Месяц спустя я увидел клошара на скамейке близ Дизенгоф-центра. Он мотал головой, выборматывая застоявшуюся, как плеврит, темную повесть. Уже без картонной скатерти-самобранки, он словно был поднят с морского дна и вывалян в прибрежном песке. Происшедшая перемена казалась разительной, старик сидел у подножия каких-то превращений, рассчитывая, как бы, не зацепившись, взойти по ступеням. Пожелание доброго утра и столь же дурацкое предложенье реванша было встречено громкой бранью по-польски. Из Тель-Авива он испарился.
Месть
Месть, говорит Цунетомо, состоит в том, чтобы свершить ее без промедлений. Не бойся в одиночку ворваться в дом к врагам, приди к ним с мечом, пусть они зарубят тебя, если найдут в себе смелость. В такой смерти нет ни отчаяния, ни позора, чистая радость, потому что месть неподсудна и сводится к моментальной реакции на оскорбление.
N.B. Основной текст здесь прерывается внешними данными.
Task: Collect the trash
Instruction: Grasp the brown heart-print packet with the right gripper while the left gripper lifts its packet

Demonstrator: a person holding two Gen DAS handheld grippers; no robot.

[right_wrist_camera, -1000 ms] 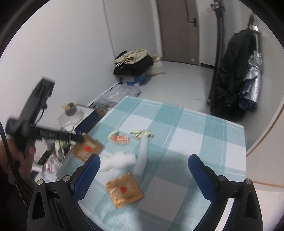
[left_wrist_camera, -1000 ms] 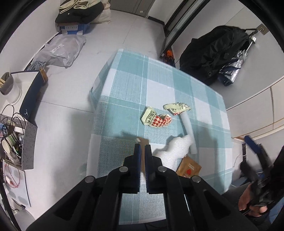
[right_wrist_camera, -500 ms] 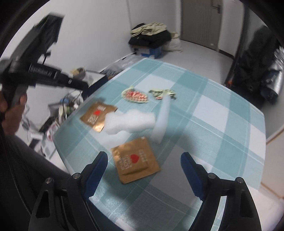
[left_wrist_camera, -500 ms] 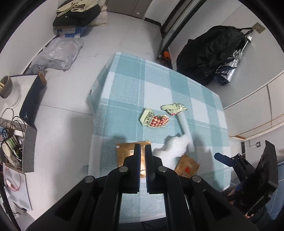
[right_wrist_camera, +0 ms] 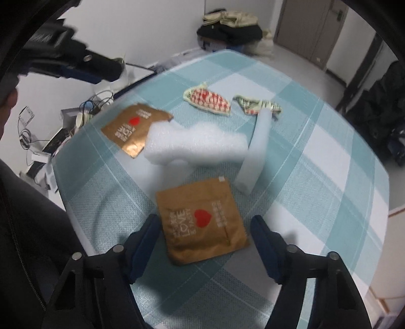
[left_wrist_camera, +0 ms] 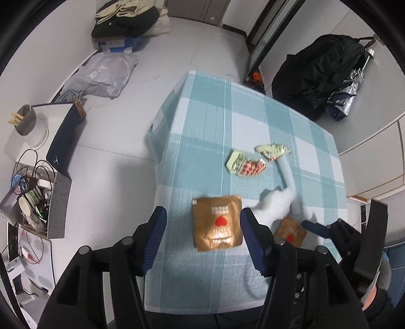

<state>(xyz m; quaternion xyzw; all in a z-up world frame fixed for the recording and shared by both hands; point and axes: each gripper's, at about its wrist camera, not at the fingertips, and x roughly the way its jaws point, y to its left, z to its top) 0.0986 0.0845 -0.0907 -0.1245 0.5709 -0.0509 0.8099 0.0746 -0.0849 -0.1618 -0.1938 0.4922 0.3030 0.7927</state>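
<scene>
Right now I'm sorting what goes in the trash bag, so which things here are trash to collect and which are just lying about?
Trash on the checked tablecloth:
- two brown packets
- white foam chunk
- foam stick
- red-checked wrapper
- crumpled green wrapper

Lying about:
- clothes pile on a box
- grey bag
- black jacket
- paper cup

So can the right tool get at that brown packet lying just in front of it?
Probably yes. The right tool hangs over the brown packet, jaws closing with it between them, not pressing. The white foam lies clear beyond.
</scene>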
Если же кто начнет прикидывать и взвешивать, насколько успешно сложится предприятие, он забудет запах отмщения и утонет в малодушии. Оскорбление связано с местью отношением причины и следствия… но поди ж ты, и это неверно. Месть самурая вообще не зависит от оскорбления, она не нуждается в нем и родится до него, как шепот предшествует губам, а листы кружатся в бездревесности. Месть растет из себя, из собственных оснований. Месть выражает силу, безумие и одержимость, ее бытие наделено законченной автономией, настоящий воин осуществляет акт мщения и в космической пустоте. А потом уж является преданность.
Преданность
В книге «Хагакурэ» Ямамото Цунетомо приводит немало случаев преданности. Вот один из них. В уже упомянутой провинциальной восточной столице, в квартире сотрудника ОБХСС высокого ранга обитал очень послушный слуга из деревни, незаметный человек порядком за сорок, таким я застал его, будучи невольным зрителем затухающей жизни, которой подробности мне открылись из двух-трех бесед в шоферской чайхане. Родители скончались рано; травоядно-блаженный характер отрезал отрока от мужских охотничьих промыслов, и он поступил в услужение к состоятельным родичам — так, меняя хозяев, и выполнял годами всю работу по дому, снискав репутацию безотказной души. В город его перенес на крыльях своих административных полетов девятый по счету дальний родственник-покровитель, здесь, в роскошной квартире, наипаче мечталось ему доказать, что наградой службе — оценка хозяином преданности и усердия, не баранья похлебка. Он стирал, убирал и готовил, нянчил детей и бережно, как младенца, пеленал свежевымытый господский автомобиль, ежедневно втаскивал на четвертый этаж ящики подношений с дефицитнейшей снедью, — так и текла его жизнь, пока в ней что-то не надорвалось. Первой забарахлила спина. Стало портиться зрение. Позже он ощутил главную неприятность в желудке. Оступился на лестнице, выронив банки с черной икрой и большую коробку с финской консервированной ветчиной, мусульмане употребляли ее, не сверяясь с Кораном. Ошибся, закупая на рынке овощи и лаваш. Не смог поднять наверх то, что было выгружено из багажника. Хозяева на него не сердились, потому что имели нового слугу на примете. Сам же он был раздавлен и мучился не болезнью — оборванной преданностью. Умирать его сослали в деревню.
Память и случай
Пересказ одного жестокого эпизода автор «Хагаку-рэ» завершает такими словами: «Поскольку Цунетомо не помнит всех обстоятельств этого случая, читатель должен расспросить о нем других». Продолжу историю. В 130 километрах от все той же восточной столицы, в общежитии нефтегазодобывающего управления «Ширваннефть», где я провел два года по университетскому распределению в город Али-Байрамлы, поздним вечером заспорили Аяз Имамвердиев и Вагиф Зейналов. Первый из них был бригадиром и членом парткома, второй — вышкомонтажником, отсидевшим лет десять в Сибири за участие в групповом ограблении склада с убийством сторожа. Обладая кулинарным талантом, он учил меня правильно жарить картошку, что невозможно забыть, как не забыл я и его оппонента, незлобивого человека, который приходил с заседания пьяным и, запив водку кефиром, блевал в уборной и коридоре. Ссора вышла из-за душа — кто раньше помоется. Обычно, опережая других, в кабинку заталкивался малахольный гигант по прозванию Хейван (Животное), обосновывавший свое первенство криком «Мэн фэхлэ!» («Я рабочий!»), что в рабочем же общежитии звучало форменной тавтологией, но на этот раз ретировался и он, ибо хмельной бригадир и член парткома обещал порезать любого, кто встанет у него на пути.